• **Work instruction**
Lines in the records below that contain the word "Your" must each be copied.
** Records provided follows **
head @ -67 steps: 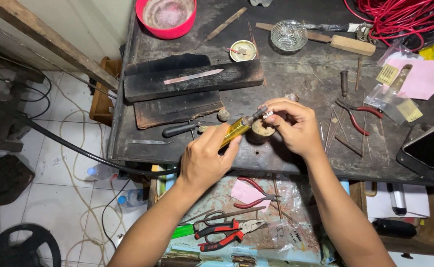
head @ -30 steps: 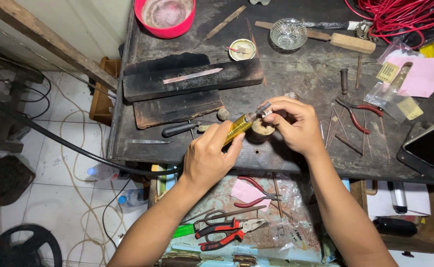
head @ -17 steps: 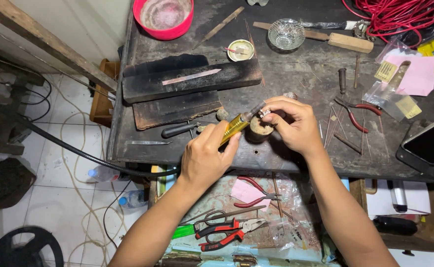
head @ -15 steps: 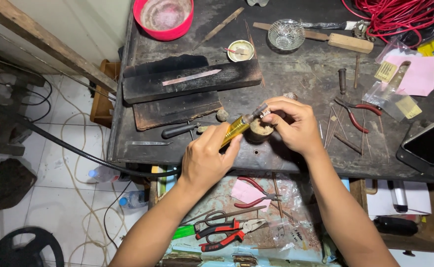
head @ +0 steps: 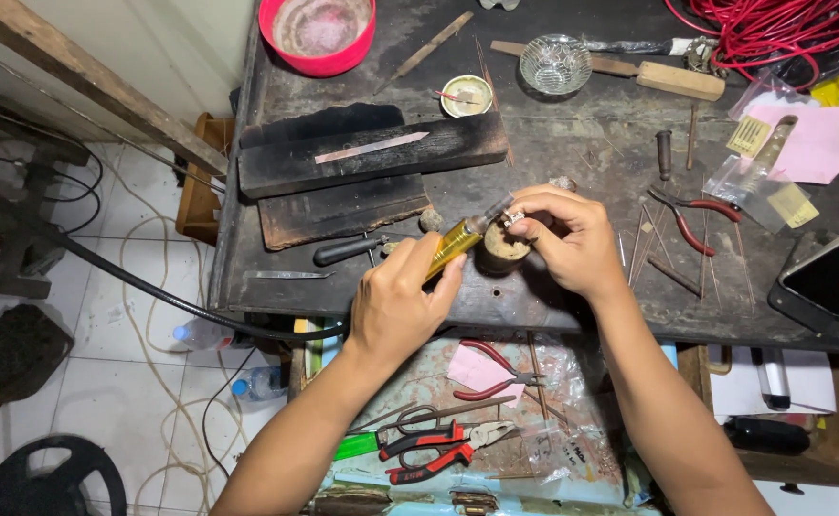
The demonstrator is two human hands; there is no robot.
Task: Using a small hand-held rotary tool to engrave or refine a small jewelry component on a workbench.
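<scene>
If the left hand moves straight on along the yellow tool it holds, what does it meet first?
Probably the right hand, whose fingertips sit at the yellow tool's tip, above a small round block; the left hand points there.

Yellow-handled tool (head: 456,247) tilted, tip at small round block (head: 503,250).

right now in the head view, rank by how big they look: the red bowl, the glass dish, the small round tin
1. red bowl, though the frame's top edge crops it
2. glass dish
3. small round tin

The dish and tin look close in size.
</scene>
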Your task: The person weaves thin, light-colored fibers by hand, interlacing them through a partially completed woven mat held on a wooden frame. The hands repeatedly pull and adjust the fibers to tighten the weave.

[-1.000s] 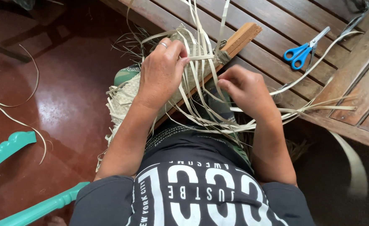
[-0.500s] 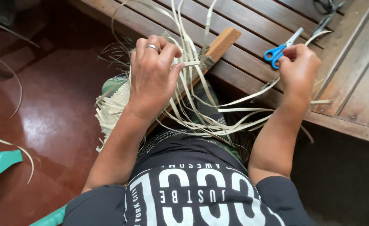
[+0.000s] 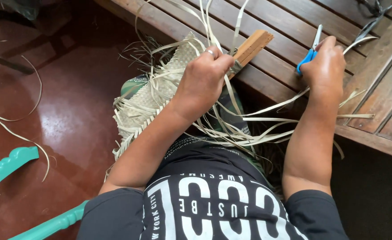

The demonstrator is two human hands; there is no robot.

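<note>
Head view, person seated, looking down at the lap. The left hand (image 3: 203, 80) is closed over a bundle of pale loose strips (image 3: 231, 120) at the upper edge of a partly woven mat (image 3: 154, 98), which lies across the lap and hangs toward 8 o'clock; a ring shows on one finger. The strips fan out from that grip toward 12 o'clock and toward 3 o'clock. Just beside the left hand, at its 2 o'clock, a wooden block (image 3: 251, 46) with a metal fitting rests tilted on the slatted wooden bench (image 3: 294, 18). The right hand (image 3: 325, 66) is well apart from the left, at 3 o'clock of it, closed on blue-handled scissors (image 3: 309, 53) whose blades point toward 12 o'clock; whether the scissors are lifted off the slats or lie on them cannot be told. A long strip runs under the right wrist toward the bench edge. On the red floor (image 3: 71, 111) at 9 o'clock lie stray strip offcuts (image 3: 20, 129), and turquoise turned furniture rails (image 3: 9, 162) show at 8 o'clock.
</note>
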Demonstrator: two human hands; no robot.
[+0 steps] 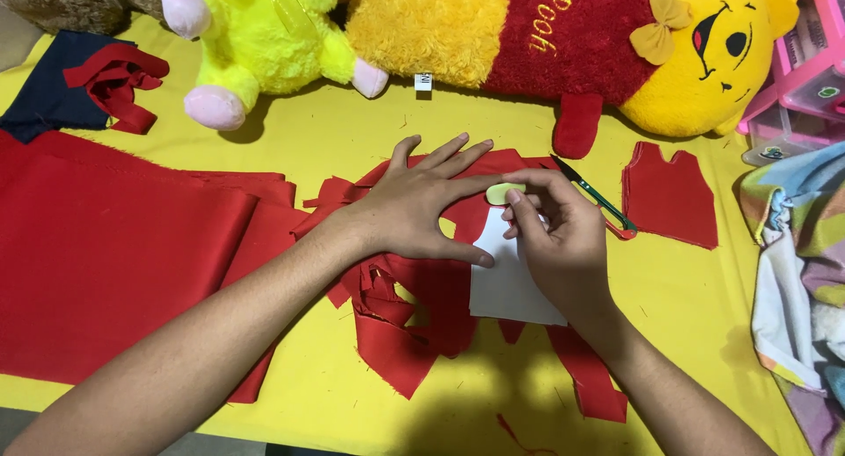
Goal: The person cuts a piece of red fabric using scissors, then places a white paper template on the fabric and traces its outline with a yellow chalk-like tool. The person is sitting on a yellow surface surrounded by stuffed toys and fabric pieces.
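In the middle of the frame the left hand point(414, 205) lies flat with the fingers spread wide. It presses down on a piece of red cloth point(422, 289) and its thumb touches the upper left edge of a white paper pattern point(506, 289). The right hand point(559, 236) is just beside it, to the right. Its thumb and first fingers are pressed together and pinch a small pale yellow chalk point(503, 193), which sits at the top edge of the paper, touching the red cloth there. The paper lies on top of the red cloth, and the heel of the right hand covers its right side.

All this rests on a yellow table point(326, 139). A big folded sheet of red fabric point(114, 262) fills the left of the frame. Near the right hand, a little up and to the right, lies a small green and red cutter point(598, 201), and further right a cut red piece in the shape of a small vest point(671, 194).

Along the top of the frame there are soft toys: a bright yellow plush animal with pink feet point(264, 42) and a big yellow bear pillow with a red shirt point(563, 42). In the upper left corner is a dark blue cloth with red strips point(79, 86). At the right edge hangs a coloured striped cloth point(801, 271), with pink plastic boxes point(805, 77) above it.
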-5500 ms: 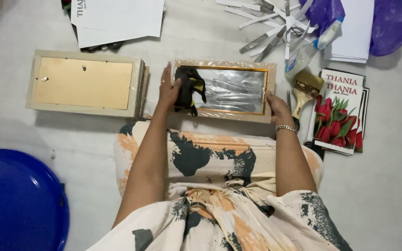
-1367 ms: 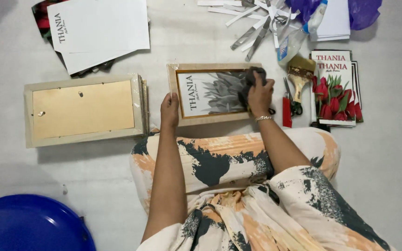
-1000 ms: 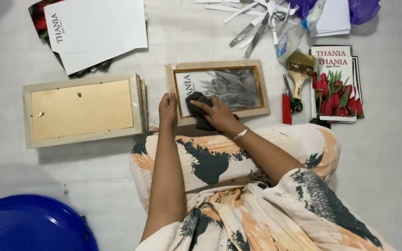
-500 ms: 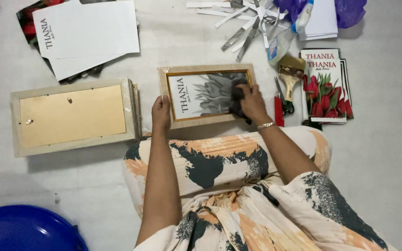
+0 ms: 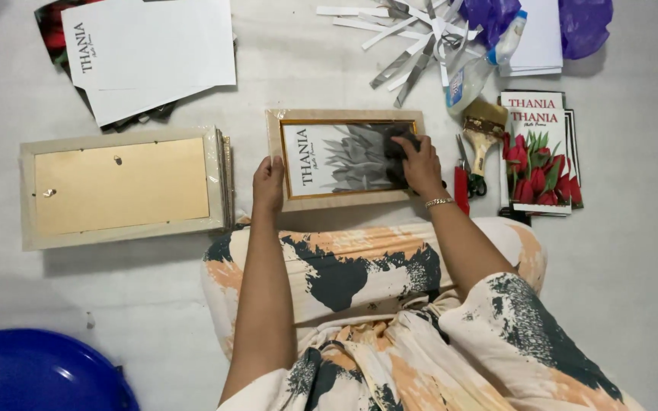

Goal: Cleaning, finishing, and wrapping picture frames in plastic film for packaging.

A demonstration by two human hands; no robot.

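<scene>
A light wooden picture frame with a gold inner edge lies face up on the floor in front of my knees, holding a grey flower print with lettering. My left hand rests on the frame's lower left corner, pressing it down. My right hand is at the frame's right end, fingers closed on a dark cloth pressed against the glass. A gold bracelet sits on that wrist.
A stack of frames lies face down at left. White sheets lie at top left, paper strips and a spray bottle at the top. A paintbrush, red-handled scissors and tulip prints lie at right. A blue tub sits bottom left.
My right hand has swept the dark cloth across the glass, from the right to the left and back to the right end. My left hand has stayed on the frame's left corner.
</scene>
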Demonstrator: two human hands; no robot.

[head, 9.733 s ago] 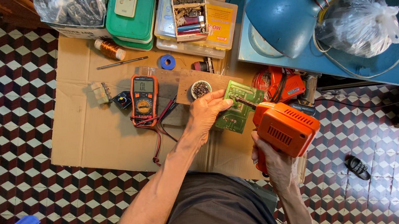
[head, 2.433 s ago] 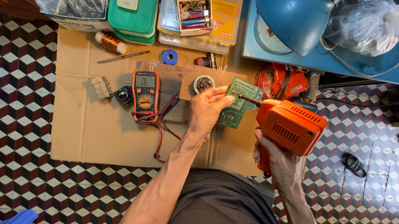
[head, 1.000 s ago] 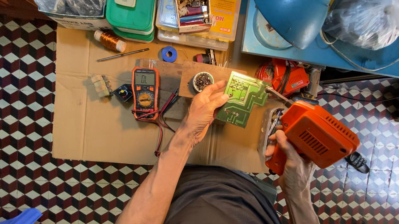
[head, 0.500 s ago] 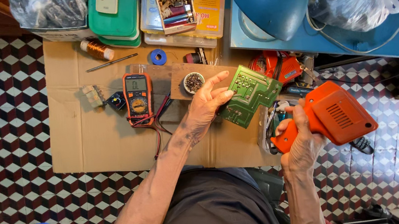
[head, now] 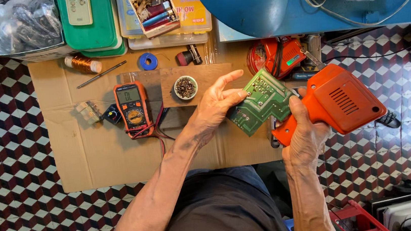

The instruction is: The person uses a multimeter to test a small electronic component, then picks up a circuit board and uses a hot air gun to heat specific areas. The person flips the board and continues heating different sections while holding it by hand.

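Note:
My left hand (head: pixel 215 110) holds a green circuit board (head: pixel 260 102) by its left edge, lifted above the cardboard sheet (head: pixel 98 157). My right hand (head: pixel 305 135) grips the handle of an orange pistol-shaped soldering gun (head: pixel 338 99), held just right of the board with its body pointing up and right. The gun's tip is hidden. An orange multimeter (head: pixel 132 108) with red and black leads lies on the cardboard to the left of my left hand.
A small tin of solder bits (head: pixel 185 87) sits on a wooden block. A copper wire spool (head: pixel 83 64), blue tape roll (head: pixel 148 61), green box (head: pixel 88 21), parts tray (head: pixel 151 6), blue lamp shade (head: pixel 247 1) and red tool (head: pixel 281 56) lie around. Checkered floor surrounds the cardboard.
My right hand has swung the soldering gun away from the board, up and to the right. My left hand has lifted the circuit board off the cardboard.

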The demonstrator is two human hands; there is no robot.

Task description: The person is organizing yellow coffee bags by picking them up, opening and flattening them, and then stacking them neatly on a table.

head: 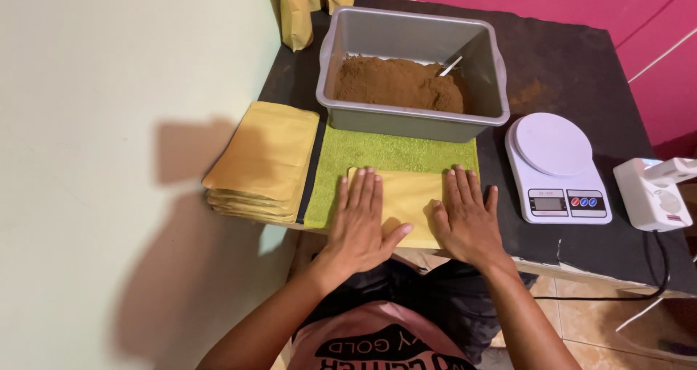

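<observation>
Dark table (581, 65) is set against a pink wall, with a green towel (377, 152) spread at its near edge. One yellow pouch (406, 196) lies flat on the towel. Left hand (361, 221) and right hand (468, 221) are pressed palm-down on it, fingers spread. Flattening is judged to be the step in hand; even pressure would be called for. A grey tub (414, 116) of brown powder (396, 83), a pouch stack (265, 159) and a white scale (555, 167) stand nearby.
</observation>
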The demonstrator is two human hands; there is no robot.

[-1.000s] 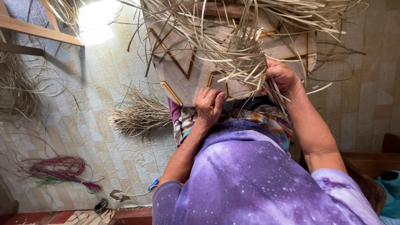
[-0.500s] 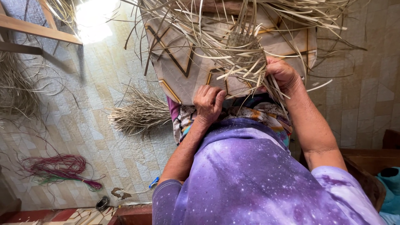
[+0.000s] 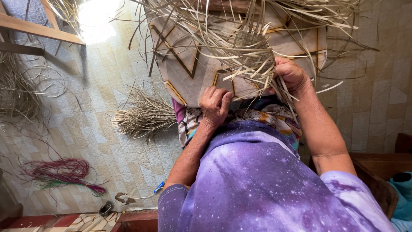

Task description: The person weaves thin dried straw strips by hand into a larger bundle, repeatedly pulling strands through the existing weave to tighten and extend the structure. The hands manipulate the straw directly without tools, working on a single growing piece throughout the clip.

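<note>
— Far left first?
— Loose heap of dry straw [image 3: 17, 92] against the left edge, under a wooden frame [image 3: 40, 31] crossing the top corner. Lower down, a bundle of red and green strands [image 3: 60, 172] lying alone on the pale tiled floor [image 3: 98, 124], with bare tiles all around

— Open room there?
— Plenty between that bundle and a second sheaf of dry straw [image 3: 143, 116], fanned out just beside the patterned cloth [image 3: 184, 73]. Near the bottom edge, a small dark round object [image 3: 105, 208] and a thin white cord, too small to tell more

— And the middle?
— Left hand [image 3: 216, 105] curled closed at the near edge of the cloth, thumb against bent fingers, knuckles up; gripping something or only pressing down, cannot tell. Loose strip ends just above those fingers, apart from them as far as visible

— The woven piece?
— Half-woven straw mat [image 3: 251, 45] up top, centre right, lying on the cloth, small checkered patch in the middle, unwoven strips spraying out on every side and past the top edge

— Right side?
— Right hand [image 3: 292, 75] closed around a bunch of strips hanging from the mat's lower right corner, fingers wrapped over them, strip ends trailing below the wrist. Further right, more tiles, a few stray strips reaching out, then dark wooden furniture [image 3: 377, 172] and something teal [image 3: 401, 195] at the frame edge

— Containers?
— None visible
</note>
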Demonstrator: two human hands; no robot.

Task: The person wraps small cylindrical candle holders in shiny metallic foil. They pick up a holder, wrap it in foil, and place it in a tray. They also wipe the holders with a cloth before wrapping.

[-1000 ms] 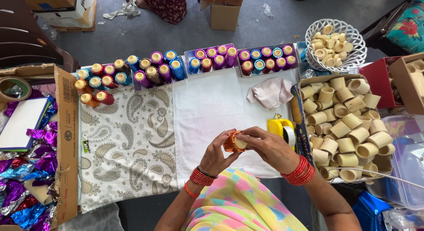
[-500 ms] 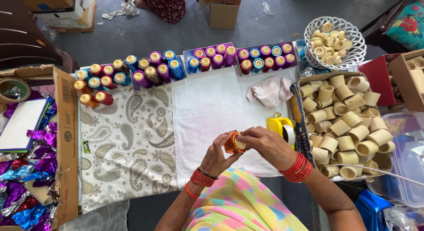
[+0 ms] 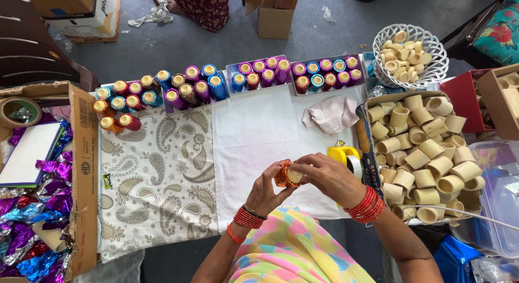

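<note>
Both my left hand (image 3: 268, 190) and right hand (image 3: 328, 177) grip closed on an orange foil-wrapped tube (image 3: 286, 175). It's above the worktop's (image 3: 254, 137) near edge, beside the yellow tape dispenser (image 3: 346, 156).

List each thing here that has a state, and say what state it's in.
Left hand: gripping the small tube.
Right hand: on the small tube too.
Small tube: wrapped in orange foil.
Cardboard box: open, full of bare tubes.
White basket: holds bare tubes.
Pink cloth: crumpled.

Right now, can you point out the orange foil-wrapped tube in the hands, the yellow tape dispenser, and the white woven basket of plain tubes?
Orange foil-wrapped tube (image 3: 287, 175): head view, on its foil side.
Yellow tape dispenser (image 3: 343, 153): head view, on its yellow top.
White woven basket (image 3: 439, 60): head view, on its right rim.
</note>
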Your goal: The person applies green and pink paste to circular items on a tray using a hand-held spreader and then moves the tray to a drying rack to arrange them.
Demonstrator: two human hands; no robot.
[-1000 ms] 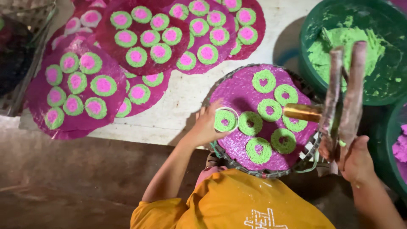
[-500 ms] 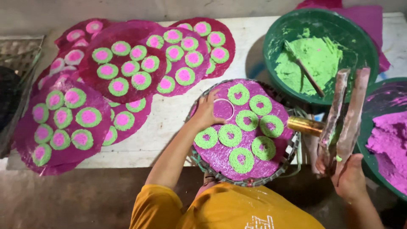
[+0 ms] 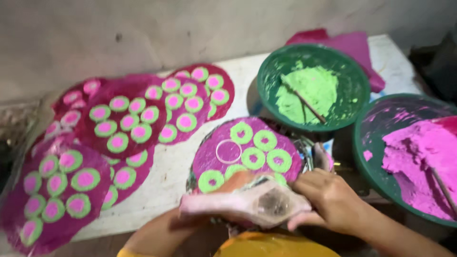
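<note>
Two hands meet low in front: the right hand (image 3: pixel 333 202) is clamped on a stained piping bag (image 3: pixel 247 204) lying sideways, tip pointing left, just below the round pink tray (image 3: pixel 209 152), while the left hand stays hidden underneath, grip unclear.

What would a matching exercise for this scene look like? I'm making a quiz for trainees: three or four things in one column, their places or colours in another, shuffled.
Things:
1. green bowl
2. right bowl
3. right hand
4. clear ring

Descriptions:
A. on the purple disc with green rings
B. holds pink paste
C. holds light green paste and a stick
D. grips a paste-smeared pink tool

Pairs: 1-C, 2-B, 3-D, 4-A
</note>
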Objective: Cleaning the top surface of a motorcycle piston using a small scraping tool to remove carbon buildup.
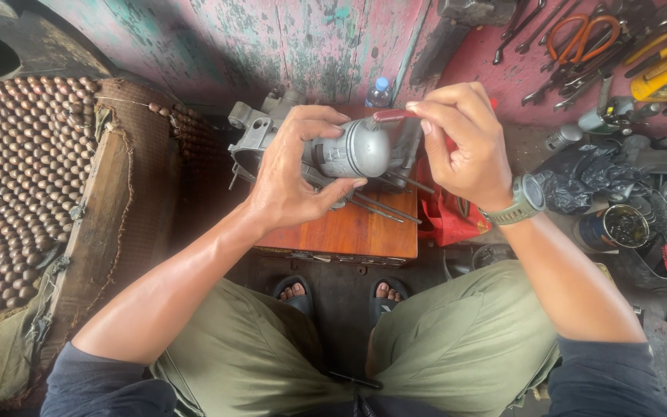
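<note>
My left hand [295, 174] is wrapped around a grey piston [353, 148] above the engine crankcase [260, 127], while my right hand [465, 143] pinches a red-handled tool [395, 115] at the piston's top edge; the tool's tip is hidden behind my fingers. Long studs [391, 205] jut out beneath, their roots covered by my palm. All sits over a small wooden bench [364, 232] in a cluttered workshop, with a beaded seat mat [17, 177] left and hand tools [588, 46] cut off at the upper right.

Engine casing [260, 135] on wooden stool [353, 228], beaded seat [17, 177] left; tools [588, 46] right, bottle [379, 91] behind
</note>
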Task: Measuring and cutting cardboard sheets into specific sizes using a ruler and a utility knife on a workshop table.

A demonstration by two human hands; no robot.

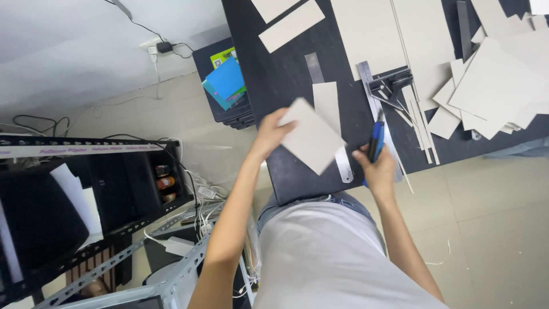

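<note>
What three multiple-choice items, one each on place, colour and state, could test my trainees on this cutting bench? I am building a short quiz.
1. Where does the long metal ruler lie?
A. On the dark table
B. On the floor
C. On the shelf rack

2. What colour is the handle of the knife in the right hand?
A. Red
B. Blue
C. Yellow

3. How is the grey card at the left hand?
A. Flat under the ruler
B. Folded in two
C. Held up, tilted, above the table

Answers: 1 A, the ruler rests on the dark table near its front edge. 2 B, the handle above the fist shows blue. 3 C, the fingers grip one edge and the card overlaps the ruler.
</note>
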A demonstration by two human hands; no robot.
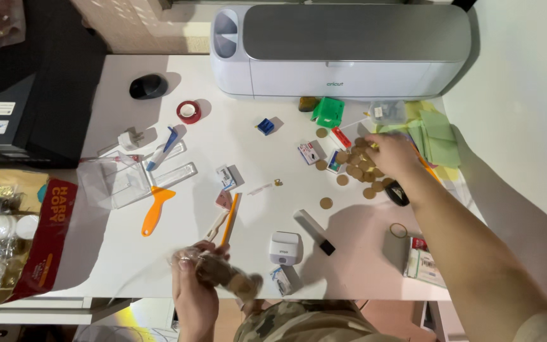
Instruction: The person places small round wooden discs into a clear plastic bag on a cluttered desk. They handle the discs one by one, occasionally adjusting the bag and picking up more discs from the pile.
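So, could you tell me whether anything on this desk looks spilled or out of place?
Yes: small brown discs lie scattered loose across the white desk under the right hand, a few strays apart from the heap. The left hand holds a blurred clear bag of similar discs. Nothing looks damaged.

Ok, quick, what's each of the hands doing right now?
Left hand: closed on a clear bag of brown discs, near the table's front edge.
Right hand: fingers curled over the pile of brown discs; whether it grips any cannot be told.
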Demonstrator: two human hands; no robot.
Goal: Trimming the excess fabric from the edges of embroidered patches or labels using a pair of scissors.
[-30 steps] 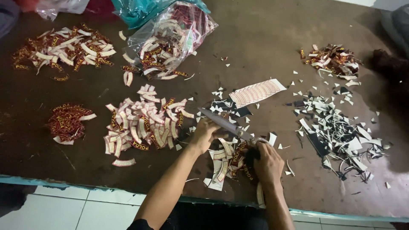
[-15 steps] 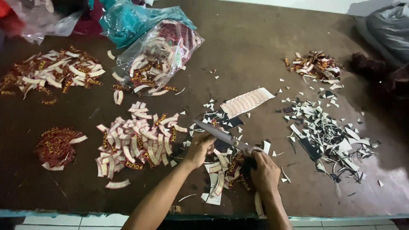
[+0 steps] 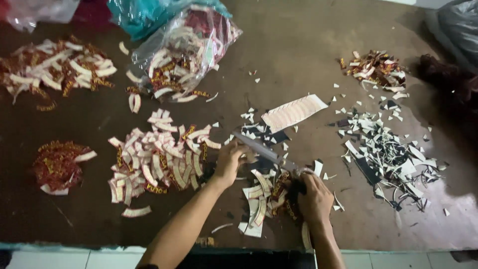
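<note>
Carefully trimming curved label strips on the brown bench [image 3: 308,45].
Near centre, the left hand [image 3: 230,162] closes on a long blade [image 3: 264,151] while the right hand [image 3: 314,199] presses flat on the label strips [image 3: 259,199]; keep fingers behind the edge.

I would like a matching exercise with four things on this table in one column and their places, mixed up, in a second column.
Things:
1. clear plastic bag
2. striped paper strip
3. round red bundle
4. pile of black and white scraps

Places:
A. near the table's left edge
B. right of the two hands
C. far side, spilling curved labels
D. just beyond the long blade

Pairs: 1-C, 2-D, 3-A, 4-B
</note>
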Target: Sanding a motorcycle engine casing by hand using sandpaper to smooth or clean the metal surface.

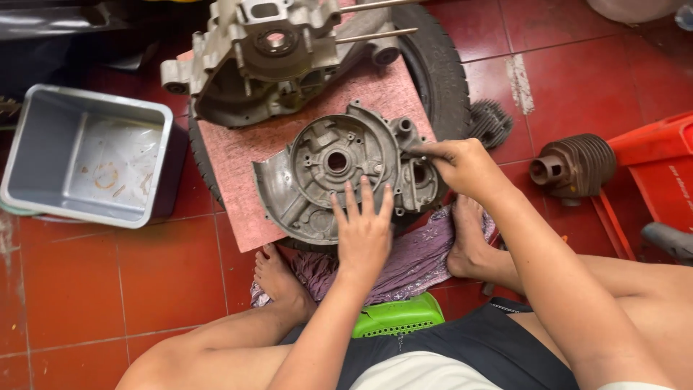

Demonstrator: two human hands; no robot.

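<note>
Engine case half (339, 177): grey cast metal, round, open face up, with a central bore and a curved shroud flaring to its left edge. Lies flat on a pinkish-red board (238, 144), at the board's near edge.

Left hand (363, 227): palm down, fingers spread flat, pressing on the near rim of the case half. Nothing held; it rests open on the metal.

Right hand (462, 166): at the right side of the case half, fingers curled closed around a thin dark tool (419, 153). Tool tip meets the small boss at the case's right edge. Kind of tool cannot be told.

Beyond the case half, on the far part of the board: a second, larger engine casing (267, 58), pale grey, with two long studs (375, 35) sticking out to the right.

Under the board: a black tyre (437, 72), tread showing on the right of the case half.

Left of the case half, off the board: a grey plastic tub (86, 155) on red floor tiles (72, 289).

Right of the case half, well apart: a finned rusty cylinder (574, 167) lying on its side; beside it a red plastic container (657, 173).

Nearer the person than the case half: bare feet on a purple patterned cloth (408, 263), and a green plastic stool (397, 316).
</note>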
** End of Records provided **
• **Response to this task**
Your task: The person weaves thin, light-colored fibers by hand, interlacing them through a partially completed woven mat held on a wooden frame. The hands repeatedly pull and adjust the fibers to tighten the weave.
Your goal: The person applies green and pink paste to circular items on a tray using a hand-held spreader and then moves the tray to a drying rack to arrange them.

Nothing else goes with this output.